As a significant space–time infrastructure, the Global Navigation Satellite System (GNSS) provides high-precision positioning, navigation, and timing (PNT) information to users all over the world. However, GNSS real-time kinematic (RTK) mobile receiver signal attenuation is obvious in complex environments such as under trees, urban canyons, and indoors, among others, and it is incapable of meeting the demand of multi-level mass users for indoor and outdoor seamless positioning applications. The goal of this study was to address the limitations and vulnerabilities of the GNSS RTK positioning above-mentioned. First, we propose a GNSS RTK/UWB/DBA fusion positioning model and provide detailed algorithm steps for various types of observations. The performance of the GNSS RTK/UWB/DBA fusion positioning under various occlusion environments is then thoroughly evaluated using static and dynamic cart experiments. The experiment results show that as the elevation mask angle increases, the number of available GNSS satellites decreases and the ambiguity resolution success rate decreases; in comparison to GNSS RTK, the proposed GNSS RTK/UWB/DBA fusion positioning model can significantly improve the spatial geometry distribution of observations, reduce the position dilution of precision (PDOP) value, and improve the ambiguity resolution success rate.

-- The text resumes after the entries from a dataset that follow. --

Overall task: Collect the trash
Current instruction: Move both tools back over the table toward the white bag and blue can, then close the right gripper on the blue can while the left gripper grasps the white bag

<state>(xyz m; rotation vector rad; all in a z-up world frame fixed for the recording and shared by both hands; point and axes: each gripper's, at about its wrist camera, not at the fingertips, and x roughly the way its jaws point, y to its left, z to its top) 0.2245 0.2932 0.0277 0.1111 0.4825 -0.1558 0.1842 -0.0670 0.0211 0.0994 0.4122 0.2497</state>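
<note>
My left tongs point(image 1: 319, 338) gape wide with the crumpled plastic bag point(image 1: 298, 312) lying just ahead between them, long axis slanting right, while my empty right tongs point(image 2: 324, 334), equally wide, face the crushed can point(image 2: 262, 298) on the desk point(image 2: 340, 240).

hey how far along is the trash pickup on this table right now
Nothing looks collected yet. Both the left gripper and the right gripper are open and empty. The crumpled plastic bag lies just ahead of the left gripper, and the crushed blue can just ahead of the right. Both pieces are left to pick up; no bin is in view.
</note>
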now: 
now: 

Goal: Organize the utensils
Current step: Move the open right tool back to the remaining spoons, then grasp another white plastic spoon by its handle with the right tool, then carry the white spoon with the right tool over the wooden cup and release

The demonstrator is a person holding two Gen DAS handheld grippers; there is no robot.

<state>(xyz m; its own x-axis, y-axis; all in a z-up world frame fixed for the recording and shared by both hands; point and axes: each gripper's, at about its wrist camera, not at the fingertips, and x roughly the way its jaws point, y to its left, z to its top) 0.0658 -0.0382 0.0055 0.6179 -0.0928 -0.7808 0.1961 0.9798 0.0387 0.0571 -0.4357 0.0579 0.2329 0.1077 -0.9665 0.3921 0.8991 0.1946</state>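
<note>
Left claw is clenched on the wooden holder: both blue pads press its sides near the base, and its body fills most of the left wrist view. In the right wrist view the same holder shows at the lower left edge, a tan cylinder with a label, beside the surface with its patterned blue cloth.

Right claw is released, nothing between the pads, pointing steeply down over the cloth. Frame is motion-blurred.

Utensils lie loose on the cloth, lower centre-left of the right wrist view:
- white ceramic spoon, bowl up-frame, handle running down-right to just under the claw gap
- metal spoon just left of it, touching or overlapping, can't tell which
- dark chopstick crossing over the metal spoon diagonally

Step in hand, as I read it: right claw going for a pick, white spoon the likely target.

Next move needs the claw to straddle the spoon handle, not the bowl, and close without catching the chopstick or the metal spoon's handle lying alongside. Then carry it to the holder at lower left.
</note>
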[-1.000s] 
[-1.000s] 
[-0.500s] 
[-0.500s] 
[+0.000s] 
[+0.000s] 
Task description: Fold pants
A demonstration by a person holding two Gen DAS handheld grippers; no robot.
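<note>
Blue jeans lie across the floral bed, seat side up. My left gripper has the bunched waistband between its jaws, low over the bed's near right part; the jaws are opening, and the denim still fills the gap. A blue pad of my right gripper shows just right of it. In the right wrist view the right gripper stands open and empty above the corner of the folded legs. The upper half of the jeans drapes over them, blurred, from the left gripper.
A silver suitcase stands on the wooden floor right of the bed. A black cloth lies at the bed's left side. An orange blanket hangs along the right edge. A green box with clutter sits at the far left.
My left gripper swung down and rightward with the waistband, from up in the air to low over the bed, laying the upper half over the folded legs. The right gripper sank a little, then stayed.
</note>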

At an elevation mask angle of 50 degrees, GNSS RTK/UWB/DBA combination positioning can improve the ambiguity resolution success rate by 20% to 60%, and a positioning error less than 5 cm by 20% to 50%. It also indicates that the GNSS RTK/UWB/DBA fusion positioning model has higher positioning accuracy and can effectively improve the availability and reliability of GNSS RTK in a local harsh environment.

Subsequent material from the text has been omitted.